### Purpose of this script:

Extract player tracking data from the tracking game range dataset to create a master table that has a unique row for each player who is on the field for each play for a regular season game

In [1]:
import boto3
import pandas as pd
from sagemaker import get_execution_role
import json
import s3fs
import re
from datetime import datetime
from time import sleep
import math
import numpy as np
import sys
# import pyarrow
# from pyathena import connect

In [2]:
#read in tracking game range playID table previously extracted from Athena
tracking_playid = pd.read_csv('tracking_game_range_playid.csv')

In [53]:
#functions to download raw data from the tracking_game_range S3 bucket for a given year

def get_tracking_game_filenames(year):
    fs = s3fs.S3FileSystem()
    s3_path='nyg-hackathon-154843675742/source_file/nfl/tracking_game_range/year={}/'.format(year)
    # list of all s3 file paths
    tracking_data_filenames = fs.ls('s3://{}/'.format(s3_path))
    print('Number of Tracking Game Range files for {} : '.format(year), len(tracking_data_filenames))
    return tracking_data_filenames

def load_tracking_game_data(file):
    s3 = boto3.resource('s3')
    split_filename = file.split('/',maxsplit=1)
    bucket = split_filename[0]
    datakey = split_filename[1]
    obj= s3.Object(bucket, datakey)
    body = obj.get()['Body'].read().decode('utf-8')
    data = json.loads(body)
    return data

In [54]:
#import ppg_ge tables to get regular season gameIds
play_master_df = pd.read_csv('../common/data/master_play_table_v1.csv', low_memory=False)

In [55]:
#pull gameIds for only regular season games
reg_season_gameIds = sorted([str(x) for x in play_master_df.gameId.unique()])
start_idx = len('nyg-hackathon-154843675742/source_file/nfl/tracking_game_range/year=2019/tracking_game_range_')

In [57]:
#extract all regular season filenames
player_dfs = []
filenames = get_tracking_game_filenames(2019)
reg_filenames = sorted([x for x in filenames if x[start_idx:start_idx+10] in reg_season_gameIds])

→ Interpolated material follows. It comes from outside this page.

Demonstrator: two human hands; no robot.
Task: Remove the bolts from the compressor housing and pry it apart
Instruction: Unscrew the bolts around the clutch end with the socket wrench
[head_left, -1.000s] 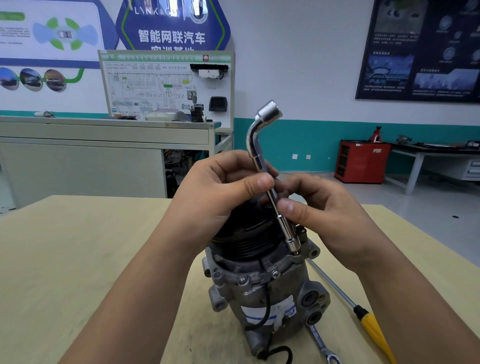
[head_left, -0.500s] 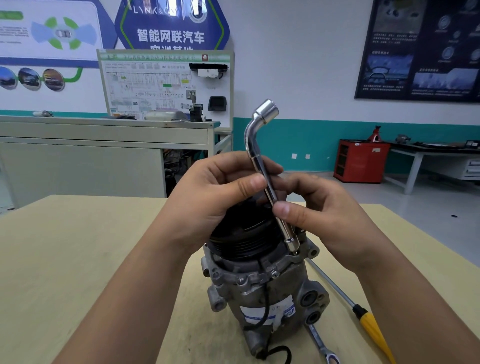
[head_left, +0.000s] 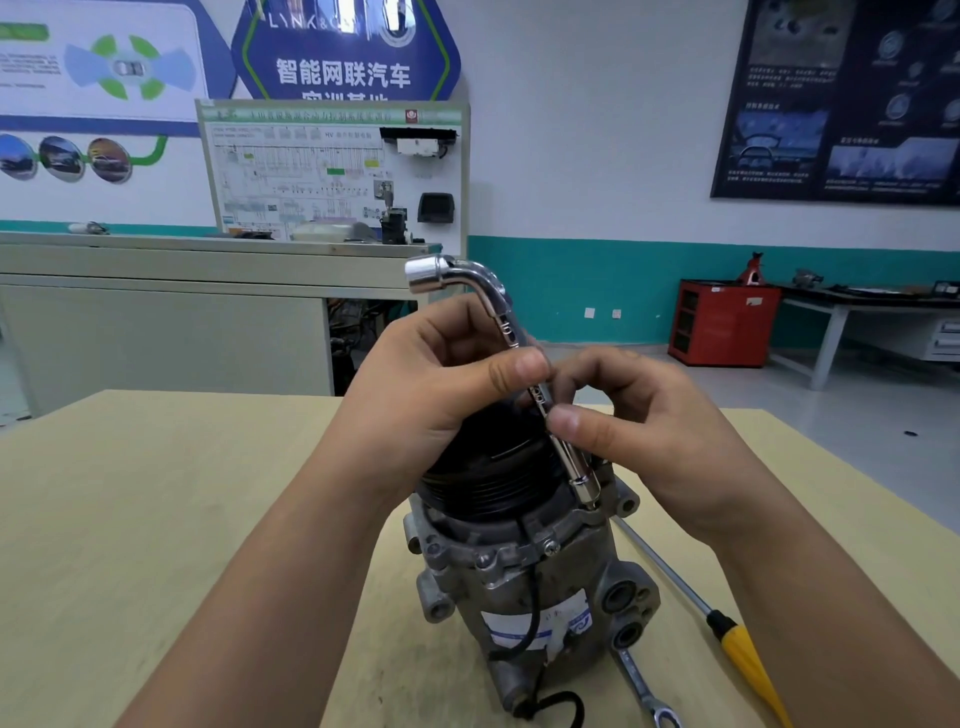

print('Number of regular season files: {}'.format(len(reg_filenames)))


Number of Tracking Game Range files for 2019 :  75369
number of regular season files: 57290


In [58]:
def extract_tracking_data(df):
    df['gameId'] = data['gameId']
    df['playId'] = playid
    
    
    #extract time slices, x and y coordinates from playerTrackingdata
    df['coordinates'] = df.apply(lambda row: [[dict['time'], dict['x'], dict['y']] for dict in row.playerTrackingData], axis = 1)
    df['isOnField'] = df.apply(lambda row: [dict['isOnField'] for dict in row.playerTrackingData], axis = 1)

    #get start and times from play master df which holds the start (Snap) time and end of the play
    play_times = play_master_df[['gameId', 'playId','snapTime', 'endTime']].copy()
    play_times.rename(columns={'endTime': 'play_endTime'}, inplace=True)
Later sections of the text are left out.